:: ACTIVITY ::
Retype the data below, every word of it, exactly.
--- GIVEN DATA Enclosed Below ---
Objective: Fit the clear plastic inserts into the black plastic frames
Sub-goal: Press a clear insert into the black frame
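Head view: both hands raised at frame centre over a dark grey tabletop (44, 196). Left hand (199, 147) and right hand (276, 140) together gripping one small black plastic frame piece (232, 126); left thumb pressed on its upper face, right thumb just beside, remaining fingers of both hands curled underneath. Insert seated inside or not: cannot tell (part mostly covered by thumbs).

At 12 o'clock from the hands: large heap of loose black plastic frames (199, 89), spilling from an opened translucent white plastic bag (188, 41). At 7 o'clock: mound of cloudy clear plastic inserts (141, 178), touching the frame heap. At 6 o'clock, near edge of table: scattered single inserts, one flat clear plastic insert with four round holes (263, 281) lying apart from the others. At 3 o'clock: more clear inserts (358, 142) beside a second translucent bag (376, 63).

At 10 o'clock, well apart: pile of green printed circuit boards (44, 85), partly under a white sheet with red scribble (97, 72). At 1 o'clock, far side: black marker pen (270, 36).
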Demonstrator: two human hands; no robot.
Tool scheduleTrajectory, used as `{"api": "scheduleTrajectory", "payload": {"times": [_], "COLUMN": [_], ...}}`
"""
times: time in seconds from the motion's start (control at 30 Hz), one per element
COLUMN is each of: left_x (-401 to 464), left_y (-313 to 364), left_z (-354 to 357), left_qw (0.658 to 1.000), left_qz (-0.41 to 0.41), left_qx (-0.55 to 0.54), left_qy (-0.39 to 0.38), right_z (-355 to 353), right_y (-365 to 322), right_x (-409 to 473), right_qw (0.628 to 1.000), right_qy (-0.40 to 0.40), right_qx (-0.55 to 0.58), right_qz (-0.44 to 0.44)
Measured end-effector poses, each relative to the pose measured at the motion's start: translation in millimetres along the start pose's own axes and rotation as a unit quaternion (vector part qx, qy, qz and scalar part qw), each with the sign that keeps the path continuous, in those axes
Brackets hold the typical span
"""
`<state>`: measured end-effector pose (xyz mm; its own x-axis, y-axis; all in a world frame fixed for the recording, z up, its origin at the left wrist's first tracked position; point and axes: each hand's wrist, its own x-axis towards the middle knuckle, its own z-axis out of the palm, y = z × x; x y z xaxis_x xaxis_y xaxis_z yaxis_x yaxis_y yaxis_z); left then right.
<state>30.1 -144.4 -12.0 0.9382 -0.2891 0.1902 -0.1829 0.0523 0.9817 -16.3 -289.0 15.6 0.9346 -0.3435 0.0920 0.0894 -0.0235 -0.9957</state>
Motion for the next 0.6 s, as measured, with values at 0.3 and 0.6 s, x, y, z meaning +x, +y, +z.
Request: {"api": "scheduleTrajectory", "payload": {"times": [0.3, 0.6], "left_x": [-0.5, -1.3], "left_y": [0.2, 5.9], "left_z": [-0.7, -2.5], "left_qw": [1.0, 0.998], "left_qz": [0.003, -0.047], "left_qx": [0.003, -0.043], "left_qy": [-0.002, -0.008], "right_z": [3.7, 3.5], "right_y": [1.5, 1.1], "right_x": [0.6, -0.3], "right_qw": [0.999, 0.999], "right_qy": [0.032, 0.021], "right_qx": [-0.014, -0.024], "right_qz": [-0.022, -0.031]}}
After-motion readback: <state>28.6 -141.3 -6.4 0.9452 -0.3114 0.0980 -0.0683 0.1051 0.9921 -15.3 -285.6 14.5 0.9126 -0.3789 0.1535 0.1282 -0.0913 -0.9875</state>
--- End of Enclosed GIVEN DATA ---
:: RESPONSE BELOW ::
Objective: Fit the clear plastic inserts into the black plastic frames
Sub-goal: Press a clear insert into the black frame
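Head view: both hands raised at frame centre over a dark grey tabletop (44, 196). Left hand (199, 147) and right hand (276, 140) together gripping one small black plastic frame piece (232, 126); left thumb pressed on its upper face, right thumb just beside, remaining fingers of both hands curled underneath. Insert seated inside or not: cannot tell (part mostly covered by thumbs).

At 12 o'clock from the hands: large heap of loose black plastic frames (199, 89), spilling from an opened translucent white plastic bag (188, 41). At 7 o'clock: mound of cloudy clear plastic inserts (141, 178), touching the frame heap. At 6 o'clock, near edge of table: scattered single inserts, one flat clear plastic insert with four round holes (263, 281) lying apart from the others. At 3 o'clock: more clear inserts (358, 142) beside a second translucent bag (376, 63).

At 10 o'clock, well apart: pile of green printed circuit boards (44, 85), partly under a white sheet with red scribble (97, 72). At 1 o'clock, far side: black marker pen (270, 36).
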Demonstrator: two human hands; no robot.
Tool scheduleTrajectory, used as `{"api": "scheduleTrajectory", "payload": {"times": [_], "COLUMN": [_], ...}}`
"""
times: time in seconds from the motion's start (control at 30 Hz), one per element
COLUMN is each of: left_x (-401 to 464), left_y (-313 to 364), left_z (-354 to 357), left_qw (0.658 to 1.000), left_qz (-0.41 to 0.41), left_qx (-0.55 to 0.54), left_qy (-0.39 to 0.38), right_z (-355 to 353), right_y (-365 to 322), right_x (-409 to 473), right_qw (0.628 to 1.000), right_qy (-0.40 to 0.40), right_qx (-0.55 to 0.58), right_qz (-0.44 to 0.44)
Measured end-effector poses, each relative to the pose measured at the motion's start: translation in millimetres along the start pose's own axes and rotation as a unit quaternion (vector part qx, qy, qz and scalar part qw), each with the sign that keeps the path continuous, in those axes
Brackets hold the typical span
"""
`<state>`: measured end-effector pose (xyz mm; its own x-axis, y-axis; all in a world frame fixed for the recording, z up, its origin at the left wrist's first tracked position; point and axes: each hand's wrist, its own x-axis towards the middle knuckle, its own z-axis out of the palm, y = z × x; x y z xaxis_x xaxis_y xaxis_z yaxis_x yaxis_y yaxis_z); left then right.
<state>30.1 -144.4 -12.0 0.9382 -0.2891 0.1902 -0.1829 0.0523 0.9817 -16.3 -289.0 15.6 0.9346 -0.3435 0.0920 0.0894 -0.0235 -0.9957</state>
Motion for the next 0.6 s, as measured, with values at 0.3 and 0.6 s, x, y, z meaning +x, +y, +z.
Request: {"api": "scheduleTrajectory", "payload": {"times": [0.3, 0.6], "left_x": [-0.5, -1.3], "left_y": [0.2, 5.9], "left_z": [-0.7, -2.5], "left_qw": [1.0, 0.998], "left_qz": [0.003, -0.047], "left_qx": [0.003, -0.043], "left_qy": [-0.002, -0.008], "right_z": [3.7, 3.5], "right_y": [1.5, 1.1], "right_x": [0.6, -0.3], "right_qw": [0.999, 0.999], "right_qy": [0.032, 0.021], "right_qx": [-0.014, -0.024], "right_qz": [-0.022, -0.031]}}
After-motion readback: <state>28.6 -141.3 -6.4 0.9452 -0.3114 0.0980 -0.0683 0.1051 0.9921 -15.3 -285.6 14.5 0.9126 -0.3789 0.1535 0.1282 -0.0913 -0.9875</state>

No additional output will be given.